Big data and analytics
The other advantage of the roadside cloud is the inclusion of big data and analytics-related capabilities such as machine learning and AI. These capabilities can also be shared by multiple applications, along with shared data, which will make it possible for analytics to discover correlations between what would otherwise be siloed applications and isolated data lakes.
These data analytics capabilities can also be leveraged beyond traffic-related activities to include monitoring of assets such as lighting, signage, bridges and tunnels. The analytics platform can be leveraged to include asset maintenance, which uses the power of machine learning for predictive maintenance applications, which provide better scheduling and improve the safety of roadways.
5G and the roadside cloud
The good news is that 5G communications systems along with Cellular-V2X (C-V2X) will be rolled out over the next five years and include multi-edge cloud (MEC) capabilities that can be leveraged for roadside clouds. Even today’s 4.9G/LTE cellular systems can be aligned with MEC capabilities.

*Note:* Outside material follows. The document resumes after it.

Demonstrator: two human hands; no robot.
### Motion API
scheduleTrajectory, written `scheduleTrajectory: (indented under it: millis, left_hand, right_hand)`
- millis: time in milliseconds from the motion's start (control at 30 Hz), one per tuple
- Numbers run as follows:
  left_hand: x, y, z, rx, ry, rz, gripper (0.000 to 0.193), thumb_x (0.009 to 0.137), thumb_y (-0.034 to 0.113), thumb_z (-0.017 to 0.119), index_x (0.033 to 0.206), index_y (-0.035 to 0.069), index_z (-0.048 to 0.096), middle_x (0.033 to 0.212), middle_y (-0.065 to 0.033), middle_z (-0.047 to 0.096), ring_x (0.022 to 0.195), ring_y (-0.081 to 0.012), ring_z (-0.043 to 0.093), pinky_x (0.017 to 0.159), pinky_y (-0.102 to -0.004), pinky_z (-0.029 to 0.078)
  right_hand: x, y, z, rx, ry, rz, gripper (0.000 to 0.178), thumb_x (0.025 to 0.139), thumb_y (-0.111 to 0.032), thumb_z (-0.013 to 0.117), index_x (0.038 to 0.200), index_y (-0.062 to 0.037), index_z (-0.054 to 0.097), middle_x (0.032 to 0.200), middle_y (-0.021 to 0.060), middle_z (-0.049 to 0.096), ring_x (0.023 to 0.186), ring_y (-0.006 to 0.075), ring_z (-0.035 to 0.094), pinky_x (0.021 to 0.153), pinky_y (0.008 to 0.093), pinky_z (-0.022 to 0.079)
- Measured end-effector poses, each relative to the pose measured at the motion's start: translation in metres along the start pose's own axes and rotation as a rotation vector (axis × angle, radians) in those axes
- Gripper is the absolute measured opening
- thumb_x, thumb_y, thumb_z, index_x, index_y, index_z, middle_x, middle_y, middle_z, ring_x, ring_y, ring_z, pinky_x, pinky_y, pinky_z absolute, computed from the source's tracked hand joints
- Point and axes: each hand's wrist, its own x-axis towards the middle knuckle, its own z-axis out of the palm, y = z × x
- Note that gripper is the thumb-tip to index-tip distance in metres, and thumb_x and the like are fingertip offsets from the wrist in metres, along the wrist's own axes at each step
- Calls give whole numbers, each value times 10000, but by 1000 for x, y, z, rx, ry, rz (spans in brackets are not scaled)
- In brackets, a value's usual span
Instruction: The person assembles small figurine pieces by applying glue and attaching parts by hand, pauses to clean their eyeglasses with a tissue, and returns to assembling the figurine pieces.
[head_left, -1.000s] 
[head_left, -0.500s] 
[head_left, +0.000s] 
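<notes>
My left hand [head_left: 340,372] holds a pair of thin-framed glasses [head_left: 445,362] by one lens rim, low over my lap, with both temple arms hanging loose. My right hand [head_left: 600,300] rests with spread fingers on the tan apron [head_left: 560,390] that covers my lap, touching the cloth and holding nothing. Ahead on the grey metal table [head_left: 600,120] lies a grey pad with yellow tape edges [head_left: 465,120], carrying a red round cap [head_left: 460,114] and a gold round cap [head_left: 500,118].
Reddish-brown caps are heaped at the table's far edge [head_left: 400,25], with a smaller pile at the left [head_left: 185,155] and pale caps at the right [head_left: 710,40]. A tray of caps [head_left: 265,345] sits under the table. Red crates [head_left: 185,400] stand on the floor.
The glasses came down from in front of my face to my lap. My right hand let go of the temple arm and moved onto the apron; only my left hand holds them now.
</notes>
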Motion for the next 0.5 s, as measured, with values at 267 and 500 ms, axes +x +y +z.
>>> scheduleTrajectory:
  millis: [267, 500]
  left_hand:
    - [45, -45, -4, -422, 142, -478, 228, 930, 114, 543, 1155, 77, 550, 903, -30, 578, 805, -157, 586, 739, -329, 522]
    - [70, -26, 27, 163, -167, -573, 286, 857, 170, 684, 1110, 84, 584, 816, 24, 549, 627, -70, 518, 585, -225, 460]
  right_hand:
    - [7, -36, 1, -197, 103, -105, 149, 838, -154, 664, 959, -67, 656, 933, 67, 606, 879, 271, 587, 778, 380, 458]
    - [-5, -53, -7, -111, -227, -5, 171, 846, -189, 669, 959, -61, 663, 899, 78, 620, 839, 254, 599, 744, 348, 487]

For highway operators this means that the wireless communication capabilities needed for V2X communications can be tightly integrated with the cloud computing, software analytics and big data platforms.
Based purely on virtual resources, the combined communications, computing and analytics will provide a highly elastic, dynamic and scalable platform that’s able to meet the needs of modern roadways with their traffic fluctuations, shifting weather, accidents and other incidents.
Roadside cloud is a relatively new idea for highway operators, and the industry is facing a decade or two of exciting and unpredictable changes as it embraces digital transformation.
While it is difficult to predict exactly what impact emerging technologies such as automated driving will have, what is certain is that wireless communications, analytics and IoT will be key enabling technologies — and roadside clouds will provide the agility processing platform that operators need to meet whatever comes their way.